Every police checkpoint attacked at night is a cover for smuggling mortar rounds into the city. While the puppet government soldiers and police fight off small probing attacks, our boats (manned by small boys so the American planes will not attack them) move back and forth across the Helmand River, bringing more mortar rounds. Survey teams from Quetta have spent the last fortnight establishing mortar firing positions. With firing tables and their computers, they have even locked in the elevation and deflection readings for the mortar crews. We Afghans can do shock and awe, too. When the mortars start opening up from every quadrant in the city, the Americans will be shocked. The awe will come when they realize they cannot use their planes or drones but will have to fight like men.

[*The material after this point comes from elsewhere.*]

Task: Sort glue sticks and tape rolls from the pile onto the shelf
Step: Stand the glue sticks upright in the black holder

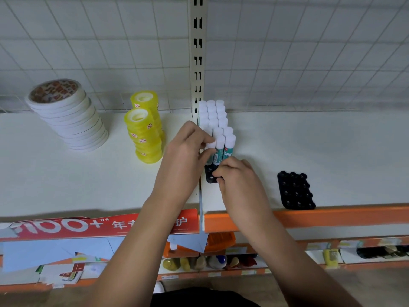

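Glue sticks (pixel 218 120) with white caps are packed upright in a black tray (pixel 209 176) on the white shelf (pixel 309 140). One front stick (pixel 210 144) is pinched at its cap by the left hand (pixel 188 151); the tray's near edge is gripped by the right hand (pixel 239 180). Left of the tray, yellow tape rolls (pixel 146 134) and white tape rolls (pixel 68 116) are stacked.
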`<state>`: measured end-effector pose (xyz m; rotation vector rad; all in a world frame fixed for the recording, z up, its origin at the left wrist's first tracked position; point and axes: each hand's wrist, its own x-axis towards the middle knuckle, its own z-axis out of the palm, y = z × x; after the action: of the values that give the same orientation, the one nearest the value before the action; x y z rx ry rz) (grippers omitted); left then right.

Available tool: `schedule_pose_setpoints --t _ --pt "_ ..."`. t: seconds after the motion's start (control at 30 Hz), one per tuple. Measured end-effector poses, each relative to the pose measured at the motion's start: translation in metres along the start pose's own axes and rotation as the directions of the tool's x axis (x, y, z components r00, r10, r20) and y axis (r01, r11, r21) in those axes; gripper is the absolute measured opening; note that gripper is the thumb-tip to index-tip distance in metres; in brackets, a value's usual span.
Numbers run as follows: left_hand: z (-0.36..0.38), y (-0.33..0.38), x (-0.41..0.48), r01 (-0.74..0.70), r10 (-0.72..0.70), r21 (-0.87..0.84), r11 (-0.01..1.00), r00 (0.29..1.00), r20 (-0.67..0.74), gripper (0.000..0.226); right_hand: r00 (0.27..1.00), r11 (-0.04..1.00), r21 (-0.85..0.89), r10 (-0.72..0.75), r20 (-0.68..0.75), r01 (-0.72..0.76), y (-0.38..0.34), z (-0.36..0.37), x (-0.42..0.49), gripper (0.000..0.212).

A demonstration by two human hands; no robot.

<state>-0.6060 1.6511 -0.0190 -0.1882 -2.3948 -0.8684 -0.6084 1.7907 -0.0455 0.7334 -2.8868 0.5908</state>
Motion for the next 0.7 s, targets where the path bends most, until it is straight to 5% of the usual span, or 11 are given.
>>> schedule_pose_setpoints --t 0.7 --pt "0.005 0.003 -0.006 0.277 -0.286 -0.126 0.953 0.957 -0.055 0.038 1.000 0.996 0.090 0.026 -0.002 -0.026 0.000 -0.010 -0.003 0.024"
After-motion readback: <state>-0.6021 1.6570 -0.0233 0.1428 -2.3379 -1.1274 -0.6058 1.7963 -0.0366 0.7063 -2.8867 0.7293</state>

This evening, my boys, as will the others I have deployed over the city, will be back. My commanders and I will gather their information, adjust our plans, and wait for Allah. When Allah sends a sandstorm or a rainstorm or any storm that grounds the infidels’ aircraft, we will strike, and by the time the Americans respond with their planes, we will be among the people. Thousands of Mujahideen fighters surrounded by tens of thousands of civilians will make us immune to the American air power. We will have 100 American fish in our nets and kill them all. Unless there are women with them, they will be spared for use as entertainment for the Mujahideen. Then they will be destroyed.

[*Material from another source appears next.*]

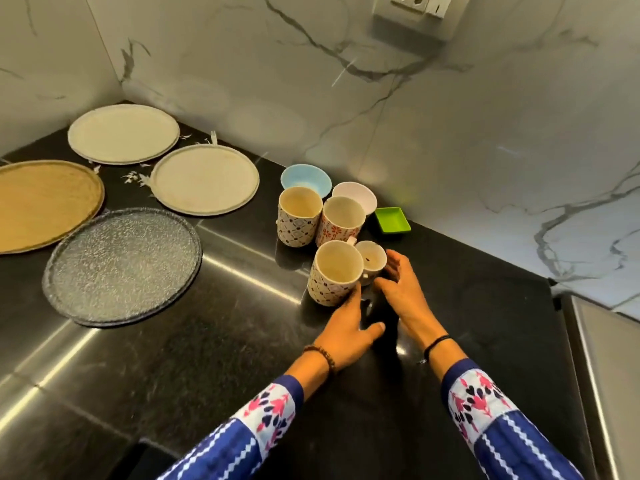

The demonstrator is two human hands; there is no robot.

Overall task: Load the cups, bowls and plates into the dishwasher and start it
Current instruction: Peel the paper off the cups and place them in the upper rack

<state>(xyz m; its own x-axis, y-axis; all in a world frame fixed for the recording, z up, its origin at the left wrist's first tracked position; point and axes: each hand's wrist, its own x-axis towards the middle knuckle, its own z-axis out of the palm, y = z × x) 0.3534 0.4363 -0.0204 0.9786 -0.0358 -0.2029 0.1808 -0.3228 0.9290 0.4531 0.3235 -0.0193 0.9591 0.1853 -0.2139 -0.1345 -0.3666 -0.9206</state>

If the Americans do not use their attack aircraft out of fear of killing civilians, I win. If they use their air power to destroy the attacking Mujahideen, they will kill thousands of women and children, so again, I win. Win/win – that’s the way of the Pashtun because if you are going to fight, you must win, or why bother fighting? If we capture an American officer, I will have to ask him this before he is beheaded. They have fought here for a decade with no chance of winning, and I wonder why they remain.
For now, we wait, watch, plan, and listen. Allah will give us the cover we need to strike. When all the mortar rounds are here, along with the Russians and the Mujahideen from the north, I will be one move away from checkmate. The Americans will not realize their peril because they play checkers; we play chess.
I am a 58-year-old Afghan, a 1,000-year-old Muslim, but a 6,000-year-old Pashtun. The Pashtun has one and only one way to deal with infidel invaders, and that is to isolate them and kill them to a man. It’s what we do.